[YOUR INSTRUCTIONS]
All of the data that follows should be retyped exactly as it appears.

━━━━━━━━

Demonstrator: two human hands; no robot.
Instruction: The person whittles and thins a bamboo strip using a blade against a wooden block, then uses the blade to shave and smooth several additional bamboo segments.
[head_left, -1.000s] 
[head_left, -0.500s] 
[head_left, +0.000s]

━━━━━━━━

[SOLUTION TO THIS TASK]
Demonstrator: two human hands; no robot.
Instruction: The person whittles and thins a bamboo strip using a blade against a wooden block, then uses the blade to shave and smooth several additional bamboo segments.
[head_left, -1.000s] 
[head_left, -0.500s] 
[head_left, +0.000s]

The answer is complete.